REQUIRED WORK |
Quote the listing below word for word, stopping after the line that contains "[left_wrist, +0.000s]".

◆ ◆ ◆ ◆ ◆ ◆ ◆

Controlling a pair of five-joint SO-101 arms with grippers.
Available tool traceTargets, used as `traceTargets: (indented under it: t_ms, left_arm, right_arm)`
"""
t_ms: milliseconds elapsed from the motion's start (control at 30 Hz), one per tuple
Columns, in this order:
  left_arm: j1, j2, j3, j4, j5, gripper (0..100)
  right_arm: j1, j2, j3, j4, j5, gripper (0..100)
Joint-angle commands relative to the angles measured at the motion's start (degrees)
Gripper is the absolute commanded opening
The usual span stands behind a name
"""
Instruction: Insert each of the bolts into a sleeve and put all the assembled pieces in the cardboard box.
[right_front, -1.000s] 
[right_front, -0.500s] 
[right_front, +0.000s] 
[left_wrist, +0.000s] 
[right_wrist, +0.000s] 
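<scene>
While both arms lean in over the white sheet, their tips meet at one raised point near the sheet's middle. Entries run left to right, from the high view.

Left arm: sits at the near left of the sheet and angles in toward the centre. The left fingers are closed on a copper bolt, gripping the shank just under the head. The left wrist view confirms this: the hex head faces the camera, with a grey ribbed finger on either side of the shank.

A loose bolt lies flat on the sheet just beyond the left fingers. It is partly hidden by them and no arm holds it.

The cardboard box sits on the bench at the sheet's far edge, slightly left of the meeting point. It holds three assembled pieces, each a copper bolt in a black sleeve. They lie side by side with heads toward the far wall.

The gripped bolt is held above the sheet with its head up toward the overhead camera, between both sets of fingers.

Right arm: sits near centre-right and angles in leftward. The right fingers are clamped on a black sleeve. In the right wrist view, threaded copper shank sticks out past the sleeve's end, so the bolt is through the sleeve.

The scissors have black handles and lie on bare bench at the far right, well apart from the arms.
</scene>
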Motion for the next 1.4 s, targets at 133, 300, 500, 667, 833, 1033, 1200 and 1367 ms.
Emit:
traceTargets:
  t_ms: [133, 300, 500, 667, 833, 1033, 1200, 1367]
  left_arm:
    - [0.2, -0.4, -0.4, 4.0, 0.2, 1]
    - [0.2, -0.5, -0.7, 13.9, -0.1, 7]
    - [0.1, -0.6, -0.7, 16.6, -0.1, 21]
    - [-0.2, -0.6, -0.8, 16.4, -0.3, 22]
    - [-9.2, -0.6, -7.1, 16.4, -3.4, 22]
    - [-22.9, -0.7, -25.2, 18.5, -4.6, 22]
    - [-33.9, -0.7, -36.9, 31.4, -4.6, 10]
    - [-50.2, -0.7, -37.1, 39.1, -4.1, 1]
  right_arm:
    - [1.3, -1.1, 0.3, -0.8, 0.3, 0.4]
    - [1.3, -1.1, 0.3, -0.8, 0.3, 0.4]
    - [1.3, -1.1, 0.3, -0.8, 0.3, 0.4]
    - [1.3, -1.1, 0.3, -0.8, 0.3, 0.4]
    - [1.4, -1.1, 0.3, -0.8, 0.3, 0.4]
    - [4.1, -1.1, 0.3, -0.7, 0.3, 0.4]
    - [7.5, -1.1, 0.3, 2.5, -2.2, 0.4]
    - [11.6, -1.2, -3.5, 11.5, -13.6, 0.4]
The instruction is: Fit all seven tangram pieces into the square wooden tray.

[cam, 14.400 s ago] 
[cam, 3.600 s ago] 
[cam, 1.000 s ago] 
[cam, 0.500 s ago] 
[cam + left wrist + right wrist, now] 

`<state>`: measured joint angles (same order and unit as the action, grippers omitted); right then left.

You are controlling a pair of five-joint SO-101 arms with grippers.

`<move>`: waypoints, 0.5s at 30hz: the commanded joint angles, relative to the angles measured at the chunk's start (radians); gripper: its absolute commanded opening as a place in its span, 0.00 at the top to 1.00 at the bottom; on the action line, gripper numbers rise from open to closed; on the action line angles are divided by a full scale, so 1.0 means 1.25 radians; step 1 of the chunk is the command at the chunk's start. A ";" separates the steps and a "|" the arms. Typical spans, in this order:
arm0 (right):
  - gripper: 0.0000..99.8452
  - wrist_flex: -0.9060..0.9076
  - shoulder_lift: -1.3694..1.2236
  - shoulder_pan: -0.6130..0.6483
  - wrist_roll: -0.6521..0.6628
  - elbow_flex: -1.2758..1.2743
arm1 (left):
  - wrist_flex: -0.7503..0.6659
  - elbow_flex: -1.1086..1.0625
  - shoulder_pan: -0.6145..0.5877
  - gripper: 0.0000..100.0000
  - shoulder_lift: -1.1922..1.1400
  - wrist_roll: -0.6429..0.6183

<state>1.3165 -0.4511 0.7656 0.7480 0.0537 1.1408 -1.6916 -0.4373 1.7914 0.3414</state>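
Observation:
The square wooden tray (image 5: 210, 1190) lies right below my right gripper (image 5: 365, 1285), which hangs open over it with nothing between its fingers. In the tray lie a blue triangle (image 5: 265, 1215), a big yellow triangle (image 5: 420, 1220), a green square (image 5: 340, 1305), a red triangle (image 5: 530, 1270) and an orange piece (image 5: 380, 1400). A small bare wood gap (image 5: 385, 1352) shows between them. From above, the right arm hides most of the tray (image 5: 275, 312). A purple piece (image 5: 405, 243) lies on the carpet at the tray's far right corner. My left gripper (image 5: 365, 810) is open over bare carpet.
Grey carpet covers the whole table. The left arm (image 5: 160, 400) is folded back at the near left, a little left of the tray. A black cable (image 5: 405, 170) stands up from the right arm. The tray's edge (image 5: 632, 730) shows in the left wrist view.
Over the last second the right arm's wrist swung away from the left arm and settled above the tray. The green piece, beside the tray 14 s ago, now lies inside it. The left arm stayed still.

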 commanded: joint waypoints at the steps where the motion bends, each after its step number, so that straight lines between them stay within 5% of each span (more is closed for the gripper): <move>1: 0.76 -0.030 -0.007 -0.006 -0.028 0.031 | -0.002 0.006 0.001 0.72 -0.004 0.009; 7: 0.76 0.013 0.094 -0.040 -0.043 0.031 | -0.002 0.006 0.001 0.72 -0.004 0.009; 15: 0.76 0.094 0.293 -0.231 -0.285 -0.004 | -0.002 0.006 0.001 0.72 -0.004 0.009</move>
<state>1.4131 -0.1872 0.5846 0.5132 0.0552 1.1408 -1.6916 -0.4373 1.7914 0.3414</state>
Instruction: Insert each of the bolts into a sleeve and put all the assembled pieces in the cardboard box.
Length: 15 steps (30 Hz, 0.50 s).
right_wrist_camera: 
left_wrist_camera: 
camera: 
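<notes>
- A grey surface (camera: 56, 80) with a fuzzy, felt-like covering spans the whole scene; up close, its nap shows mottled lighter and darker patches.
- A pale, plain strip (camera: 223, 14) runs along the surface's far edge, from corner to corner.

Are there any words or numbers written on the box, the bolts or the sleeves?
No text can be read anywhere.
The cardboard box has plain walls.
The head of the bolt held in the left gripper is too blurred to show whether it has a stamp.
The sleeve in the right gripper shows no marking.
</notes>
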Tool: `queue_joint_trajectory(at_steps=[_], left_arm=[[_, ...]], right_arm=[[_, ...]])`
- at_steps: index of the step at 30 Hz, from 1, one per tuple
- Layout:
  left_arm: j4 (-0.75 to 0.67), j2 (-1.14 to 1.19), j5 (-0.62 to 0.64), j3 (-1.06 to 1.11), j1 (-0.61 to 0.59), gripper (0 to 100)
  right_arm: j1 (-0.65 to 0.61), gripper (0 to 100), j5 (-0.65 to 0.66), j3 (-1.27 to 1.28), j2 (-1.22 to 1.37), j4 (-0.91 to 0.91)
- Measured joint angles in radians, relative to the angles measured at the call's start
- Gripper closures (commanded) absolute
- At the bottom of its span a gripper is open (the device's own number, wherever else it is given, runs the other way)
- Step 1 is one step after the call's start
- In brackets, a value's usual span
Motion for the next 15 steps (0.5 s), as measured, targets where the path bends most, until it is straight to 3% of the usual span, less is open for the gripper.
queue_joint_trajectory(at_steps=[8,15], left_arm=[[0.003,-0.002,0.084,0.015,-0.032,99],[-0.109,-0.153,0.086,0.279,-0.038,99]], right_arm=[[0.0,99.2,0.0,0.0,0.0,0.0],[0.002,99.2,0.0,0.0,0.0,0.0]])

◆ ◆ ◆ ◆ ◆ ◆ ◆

SOLUTION BELOW |
Controlling a pair of five-joint SO-101 arms with grippers.
Available tool traceTargets, used as `traceTargets: (indented under it: t_ms, left_arm, right_arm)`
"""
t_ms: milliseconds elapsed from the motion's start (control at 30 Hz), one per tuple
Columns, in this order:
  left_arm: j1, j2, j3, j4, j5, gripper (0..100)
  right_arm: j1, j2, j3, j4, j5, gripper (0..100)
Joint-angle commands relative to the angles measured at the motion's start (degrees)
Gripper is the absolute commanded opening
The usual span stands behind a name
"""
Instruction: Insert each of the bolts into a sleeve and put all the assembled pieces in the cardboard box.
[right_front, -1.000s] 
[right_front, -0.500s] 
[right_front, +0.000s] 
[left_wrist, +0.000s] 

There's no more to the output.